### [What the exercise asks]
Going down the listing below, print exactly each line from the one with "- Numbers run" up to and including the one with "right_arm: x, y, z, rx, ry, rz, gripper", and skip the rest.
──────── Provided material ────────
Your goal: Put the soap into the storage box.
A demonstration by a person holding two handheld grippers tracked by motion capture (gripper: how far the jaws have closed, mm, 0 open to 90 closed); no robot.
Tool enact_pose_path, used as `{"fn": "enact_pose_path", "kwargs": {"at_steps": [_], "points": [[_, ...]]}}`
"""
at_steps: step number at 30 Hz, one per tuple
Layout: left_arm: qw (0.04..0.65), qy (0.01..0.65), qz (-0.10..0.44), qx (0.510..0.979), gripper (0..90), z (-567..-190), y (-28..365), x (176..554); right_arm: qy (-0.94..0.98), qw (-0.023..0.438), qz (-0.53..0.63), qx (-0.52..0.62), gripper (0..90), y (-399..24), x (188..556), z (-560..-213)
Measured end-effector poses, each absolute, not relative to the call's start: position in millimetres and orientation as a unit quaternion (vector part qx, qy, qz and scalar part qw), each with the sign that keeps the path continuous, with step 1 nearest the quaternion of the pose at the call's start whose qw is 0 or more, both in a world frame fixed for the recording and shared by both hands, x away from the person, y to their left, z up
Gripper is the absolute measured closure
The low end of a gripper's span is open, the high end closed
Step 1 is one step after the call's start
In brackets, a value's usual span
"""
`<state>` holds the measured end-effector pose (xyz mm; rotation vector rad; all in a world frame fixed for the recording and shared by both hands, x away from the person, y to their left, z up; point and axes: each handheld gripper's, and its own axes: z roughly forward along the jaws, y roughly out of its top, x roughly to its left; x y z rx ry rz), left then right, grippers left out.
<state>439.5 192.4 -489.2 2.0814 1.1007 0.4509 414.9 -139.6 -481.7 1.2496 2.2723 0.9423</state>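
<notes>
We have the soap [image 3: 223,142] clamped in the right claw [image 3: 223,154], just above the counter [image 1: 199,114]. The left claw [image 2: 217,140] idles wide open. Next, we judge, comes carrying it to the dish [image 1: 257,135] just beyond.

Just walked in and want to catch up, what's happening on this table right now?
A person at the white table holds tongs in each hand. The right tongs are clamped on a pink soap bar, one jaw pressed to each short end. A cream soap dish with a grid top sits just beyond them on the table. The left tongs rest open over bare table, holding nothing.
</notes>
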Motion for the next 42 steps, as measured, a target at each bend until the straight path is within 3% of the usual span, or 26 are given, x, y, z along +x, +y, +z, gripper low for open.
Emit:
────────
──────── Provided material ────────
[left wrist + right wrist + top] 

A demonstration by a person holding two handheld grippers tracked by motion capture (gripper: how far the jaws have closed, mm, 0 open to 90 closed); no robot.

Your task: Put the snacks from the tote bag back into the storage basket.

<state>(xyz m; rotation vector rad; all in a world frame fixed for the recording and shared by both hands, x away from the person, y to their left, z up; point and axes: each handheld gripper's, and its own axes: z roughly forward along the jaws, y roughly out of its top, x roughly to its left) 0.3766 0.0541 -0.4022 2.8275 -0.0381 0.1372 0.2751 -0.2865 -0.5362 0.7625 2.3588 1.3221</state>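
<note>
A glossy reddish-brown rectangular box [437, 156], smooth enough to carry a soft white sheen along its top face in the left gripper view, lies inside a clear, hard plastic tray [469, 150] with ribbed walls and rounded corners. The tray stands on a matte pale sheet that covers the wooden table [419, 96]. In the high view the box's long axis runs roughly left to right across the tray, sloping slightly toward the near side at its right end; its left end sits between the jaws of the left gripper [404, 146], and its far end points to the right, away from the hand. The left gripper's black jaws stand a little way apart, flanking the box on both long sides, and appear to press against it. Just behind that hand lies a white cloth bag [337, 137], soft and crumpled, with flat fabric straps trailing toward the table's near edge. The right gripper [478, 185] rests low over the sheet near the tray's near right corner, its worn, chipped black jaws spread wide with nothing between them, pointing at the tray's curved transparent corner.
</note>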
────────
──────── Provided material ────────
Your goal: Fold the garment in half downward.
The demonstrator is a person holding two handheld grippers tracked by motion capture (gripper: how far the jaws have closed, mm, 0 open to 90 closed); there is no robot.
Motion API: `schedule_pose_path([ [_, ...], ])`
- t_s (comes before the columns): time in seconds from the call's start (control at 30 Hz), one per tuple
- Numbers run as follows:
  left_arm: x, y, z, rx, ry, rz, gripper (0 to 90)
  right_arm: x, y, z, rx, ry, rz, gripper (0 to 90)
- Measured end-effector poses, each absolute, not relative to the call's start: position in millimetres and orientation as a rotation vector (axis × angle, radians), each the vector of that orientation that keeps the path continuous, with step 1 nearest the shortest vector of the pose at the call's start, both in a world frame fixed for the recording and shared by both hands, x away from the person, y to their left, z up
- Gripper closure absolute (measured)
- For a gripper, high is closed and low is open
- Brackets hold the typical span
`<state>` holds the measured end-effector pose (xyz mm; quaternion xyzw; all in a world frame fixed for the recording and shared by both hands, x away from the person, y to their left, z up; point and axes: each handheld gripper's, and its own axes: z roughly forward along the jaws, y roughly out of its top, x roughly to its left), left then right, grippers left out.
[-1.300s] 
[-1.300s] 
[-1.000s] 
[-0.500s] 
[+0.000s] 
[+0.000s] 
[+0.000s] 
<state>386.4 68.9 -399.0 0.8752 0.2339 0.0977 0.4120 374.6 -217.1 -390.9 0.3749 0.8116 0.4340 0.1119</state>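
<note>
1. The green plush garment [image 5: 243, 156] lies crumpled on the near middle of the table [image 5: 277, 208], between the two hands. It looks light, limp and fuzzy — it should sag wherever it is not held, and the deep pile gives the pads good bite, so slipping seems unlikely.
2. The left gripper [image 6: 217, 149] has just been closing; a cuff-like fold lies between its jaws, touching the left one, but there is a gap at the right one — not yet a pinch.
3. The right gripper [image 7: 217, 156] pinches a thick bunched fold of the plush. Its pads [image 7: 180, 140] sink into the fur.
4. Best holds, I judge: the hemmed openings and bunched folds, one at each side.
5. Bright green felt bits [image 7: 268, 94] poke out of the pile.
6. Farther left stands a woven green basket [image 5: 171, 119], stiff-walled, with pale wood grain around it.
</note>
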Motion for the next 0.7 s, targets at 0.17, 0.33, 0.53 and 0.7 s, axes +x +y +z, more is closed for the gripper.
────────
### [Task answer]
- Numbers run as follows:
  left_arm: x, y, z, rx, ry, rz, gripper (0 to 90)
  right_arm: x, y, z, rx, ry, rz, gripper (0 to 90)

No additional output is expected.